PROBLEM REQUIREMENTS: Going down the listing below, print exactly each line from the one with "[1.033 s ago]" up to and including the one with "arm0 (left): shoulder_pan", and skip the rest.

▬▬▬

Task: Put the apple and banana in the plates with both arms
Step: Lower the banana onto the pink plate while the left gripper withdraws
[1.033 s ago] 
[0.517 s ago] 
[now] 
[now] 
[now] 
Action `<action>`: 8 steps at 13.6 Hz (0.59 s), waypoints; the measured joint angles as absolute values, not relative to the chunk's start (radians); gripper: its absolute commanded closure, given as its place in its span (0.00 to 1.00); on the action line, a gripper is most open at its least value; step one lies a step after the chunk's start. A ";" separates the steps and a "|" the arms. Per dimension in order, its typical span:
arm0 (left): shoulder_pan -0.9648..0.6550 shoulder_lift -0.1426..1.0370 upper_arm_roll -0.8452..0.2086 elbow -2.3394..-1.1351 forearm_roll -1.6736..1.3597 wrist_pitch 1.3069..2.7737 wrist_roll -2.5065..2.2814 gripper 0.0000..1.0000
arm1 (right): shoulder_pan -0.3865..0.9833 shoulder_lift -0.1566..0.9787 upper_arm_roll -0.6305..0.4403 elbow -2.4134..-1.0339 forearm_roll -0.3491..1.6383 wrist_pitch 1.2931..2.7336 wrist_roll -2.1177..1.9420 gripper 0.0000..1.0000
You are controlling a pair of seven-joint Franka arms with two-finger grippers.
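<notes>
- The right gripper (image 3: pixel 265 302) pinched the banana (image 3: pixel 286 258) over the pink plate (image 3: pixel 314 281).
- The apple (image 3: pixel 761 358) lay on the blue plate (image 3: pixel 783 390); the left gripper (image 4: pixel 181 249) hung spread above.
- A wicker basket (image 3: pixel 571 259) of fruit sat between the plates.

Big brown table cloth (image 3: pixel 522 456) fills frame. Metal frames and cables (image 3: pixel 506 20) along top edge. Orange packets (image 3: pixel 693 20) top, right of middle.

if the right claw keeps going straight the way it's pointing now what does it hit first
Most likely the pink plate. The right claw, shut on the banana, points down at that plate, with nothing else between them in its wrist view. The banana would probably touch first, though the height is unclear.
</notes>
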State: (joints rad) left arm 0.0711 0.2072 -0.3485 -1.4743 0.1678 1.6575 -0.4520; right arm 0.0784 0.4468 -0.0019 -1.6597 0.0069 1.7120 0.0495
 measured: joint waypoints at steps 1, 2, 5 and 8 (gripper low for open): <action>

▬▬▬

COMPLETED TASK:
[1.033 s ago] 
[0.517 s ago] 
[now] 
[now] 
[now] 
Action `<action>`: 8 steps at 13.6 Hz (0.59 s), waypoints; the measured joint angles as absolute values, not relative to the chunk's start (radians); gripper: its absolute commanded closure, given as its place in its span (0.00 to 1.00); on the action line, a gripper is most open at its least value; step one lies a step after the chunk's start. A ";" separates the steps and a "|" the arms. Per dimension in order, its typical span:
arm0 (left): shoulder_pan -0.9648..0.6550 shoulder_lift -0.1426..1.0370 upper_arm_roll -0.8452..0.2086 elbow -2.3394..-1.1351 forearm_roll -1.6736..1.3597 wrist_pitch 1.3069..2.7737 wrist_roll -2.5065..2.2814 gripper 0.0000..1.0000

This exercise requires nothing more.